WHAT NEEDS TO BE DONE: Look through the entries below. Report each line that has the word "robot" in it.

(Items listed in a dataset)
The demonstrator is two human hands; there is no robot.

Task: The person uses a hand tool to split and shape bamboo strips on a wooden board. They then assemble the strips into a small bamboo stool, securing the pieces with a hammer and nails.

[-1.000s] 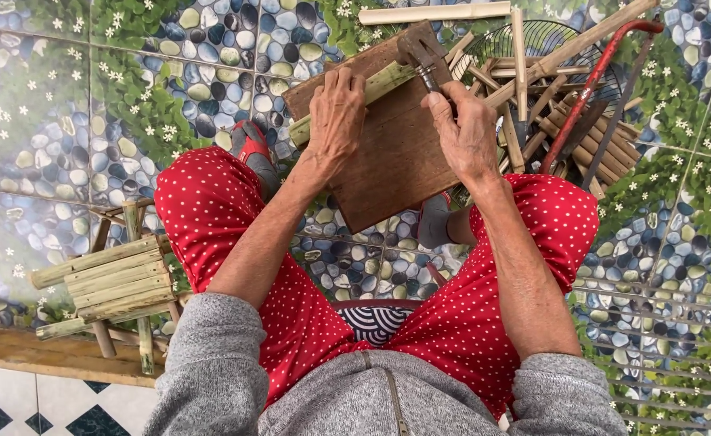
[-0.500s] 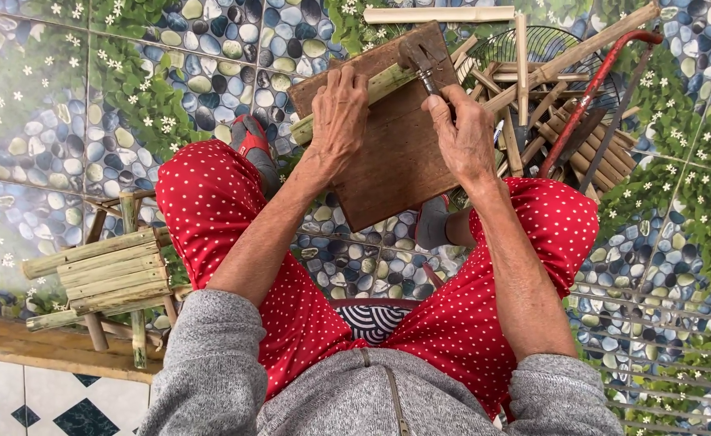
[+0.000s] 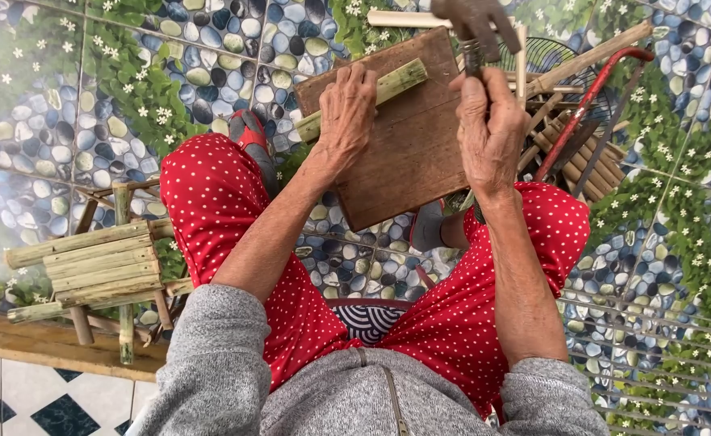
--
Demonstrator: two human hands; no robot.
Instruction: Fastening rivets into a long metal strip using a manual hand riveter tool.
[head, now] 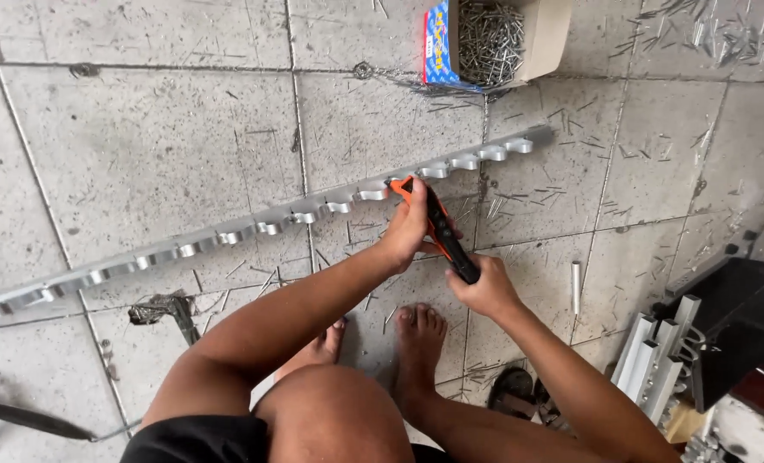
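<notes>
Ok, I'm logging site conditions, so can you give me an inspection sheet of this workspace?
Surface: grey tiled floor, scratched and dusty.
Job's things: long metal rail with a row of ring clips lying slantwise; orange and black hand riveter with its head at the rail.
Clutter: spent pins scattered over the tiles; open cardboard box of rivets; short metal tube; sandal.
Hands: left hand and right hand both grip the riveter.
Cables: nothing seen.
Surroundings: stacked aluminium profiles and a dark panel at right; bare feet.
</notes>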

RESULT:
The demonstrator is two human hands; there is no robot.
Demonstrator: two human hands; no robot.

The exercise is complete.